The glass industry only uses pure white sands, which can only be found in a small number of sand quarries worldwide. In order to challenge the conventions of the contemporary and conservative glass industry, Atelier NL, consisting of designers Nadine Sterk and Lonny Ryswyck, has been collecting wild sands from dunes, beaches and sandpits in various places all over Europe. In a collection of glass objects called ZandGlas (‘Sand Glass’), they used local sand from the Zandmotor (‘Sand Motor’) in the Netherlands.

The Zandmotor is an artificial peninsula near The Hague, where every five years, sand is deposited to make up for the loss of land elsewhere. Nature takes the sand to the right place.

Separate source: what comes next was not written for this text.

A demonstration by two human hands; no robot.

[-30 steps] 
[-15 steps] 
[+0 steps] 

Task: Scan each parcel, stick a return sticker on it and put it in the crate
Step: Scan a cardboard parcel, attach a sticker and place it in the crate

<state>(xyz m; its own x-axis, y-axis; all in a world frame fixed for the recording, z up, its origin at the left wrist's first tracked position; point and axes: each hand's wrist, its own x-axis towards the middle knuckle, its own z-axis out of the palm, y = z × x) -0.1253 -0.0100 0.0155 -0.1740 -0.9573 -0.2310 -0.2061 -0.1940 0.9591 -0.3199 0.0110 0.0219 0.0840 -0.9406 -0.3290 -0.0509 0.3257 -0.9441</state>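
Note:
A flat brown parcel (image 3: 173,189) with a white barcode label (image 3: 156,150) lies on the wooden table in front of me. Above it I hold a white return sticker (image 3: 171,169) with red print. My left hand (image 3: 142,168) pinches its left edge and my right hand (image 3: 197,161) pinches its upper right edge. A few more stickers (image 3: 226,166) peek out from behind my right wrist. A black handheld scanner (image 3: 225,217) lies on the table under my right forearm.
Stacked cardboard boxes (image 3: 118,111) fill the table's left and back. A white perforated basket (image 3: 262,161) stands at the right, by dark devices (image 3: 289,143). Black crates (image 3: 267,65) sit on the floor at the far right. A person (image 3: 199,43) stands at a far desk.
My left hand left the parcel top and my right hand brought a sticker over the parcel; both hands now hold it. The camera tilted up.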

Each piece of Atelier NL’s collection is made from fused sand, forming a set composed of a carafe and three drinking glasses of varying sizes. At high temperatures, the sand from the Zandmotor melts and eventually transforms into characteristic, pale green glass. Because of the components of the sand, the glass objects made from it have imperfections that made each piece unique.

In a previous project called SandBank, Atelier NL researched the potential of local, wild sands. The designers followed the path of ancient Roman glass traders, took samples of eighty kinds of sand, mapped and classified them, and carried out many tests. Sands from different locations provided varied results because of their wide mix of minerals and other components that adhere to the grains, yielding various colours and textures.

Zandglas are the first glass products from a series Atelier NL created out of sand from the dunes, beaches, rivers, deserts, mountains and sandpits.